### THE TASK
Lines outside the range are not wanted. Give again exactly the lines between the line holding "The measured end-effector" and the line holding "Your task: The", inclusive, from the listing below.

========================

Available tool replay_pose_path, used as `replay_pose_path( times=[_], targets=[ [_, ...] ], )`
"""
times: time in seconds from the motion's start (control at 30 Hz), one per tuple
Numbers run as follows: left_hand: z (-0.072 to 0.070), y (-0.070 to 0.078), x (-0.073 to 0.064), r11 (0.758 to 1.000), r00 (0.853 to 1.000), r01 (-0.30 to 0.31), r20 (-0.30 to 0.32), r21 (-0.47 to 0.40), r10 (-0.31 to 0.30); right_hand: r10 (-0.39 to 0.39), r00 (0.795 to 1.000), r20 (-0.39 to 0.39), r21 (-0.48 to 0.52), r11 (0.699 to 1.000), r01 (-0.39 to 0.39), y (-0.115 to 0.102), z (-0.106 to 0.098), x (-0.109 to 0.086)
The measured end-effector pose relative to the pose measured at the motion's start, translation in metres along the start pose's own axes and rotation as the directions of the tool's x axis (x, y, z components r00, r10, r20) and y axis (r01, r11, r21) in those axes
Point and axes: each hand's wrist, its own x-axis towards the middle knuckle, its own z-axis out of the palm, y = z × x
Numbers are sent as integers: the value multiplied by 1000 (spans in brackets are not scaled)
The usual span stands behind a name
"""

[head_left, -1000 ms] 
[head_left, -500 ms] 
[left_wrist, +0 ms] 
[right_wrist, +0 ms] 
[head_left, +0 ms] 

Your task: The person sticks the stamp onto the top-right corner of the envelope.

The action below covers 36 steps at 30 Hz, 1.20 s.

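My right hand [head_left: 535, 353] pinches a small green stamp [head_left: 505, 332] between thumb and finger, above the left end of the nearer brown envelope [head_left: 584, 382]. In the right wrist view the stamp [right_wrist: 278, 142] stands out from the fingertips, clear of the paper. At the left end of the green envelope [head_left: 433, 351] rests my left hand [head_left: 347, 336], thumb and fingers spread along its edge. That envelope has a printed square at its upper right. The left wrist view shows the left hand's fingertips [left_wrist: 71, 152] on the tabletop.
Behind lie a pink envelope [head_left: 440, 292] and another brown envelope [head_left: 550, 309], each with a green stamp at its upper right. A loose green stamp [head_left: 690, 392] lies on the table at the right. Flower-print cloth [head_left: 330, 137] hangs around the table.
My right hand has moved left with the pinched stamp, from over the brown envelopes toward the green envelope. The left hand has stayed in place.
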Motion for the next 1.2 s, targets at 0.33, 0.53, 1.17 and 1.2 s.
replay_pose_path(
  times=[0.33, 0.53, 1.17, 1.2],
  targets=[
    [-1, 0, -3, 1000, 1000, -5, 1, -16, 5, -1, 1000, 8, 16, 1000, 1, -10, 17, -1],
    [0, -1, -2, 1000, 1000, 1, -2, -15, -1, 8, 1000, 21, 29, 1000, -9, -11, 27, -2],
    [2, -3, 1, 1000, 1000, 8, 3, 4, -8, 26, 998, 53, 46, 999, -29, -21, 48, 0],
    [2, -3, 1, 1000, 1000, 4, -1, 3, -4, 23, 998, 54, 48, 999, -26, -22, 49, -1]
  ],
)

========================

### YOUR RESPONSE
The measured end-effector pose relative to the pose measured at the motion's start, translation in metres along the start pose's own axes and rotation as the directions of the tool's x axis (x, y, z components r00, r10, r20) and y axis (r01, r11, r21) in those axes
Point and axes: each hand's wrist, its own x-axis towards the middle knuckle, its own z-axis out of the palm, y = z × x
Numbers are sent as integers: the value multiplied by 1000 (spans in brackets are not scaled)
The usual span stands behind a name
"""

[head_left, -1000 ms] 
[head_left, -500 ms] 
[left_wrist, +0 ms] 
[right_wrist, +0 ms] 
[head_left, +0 ms] 

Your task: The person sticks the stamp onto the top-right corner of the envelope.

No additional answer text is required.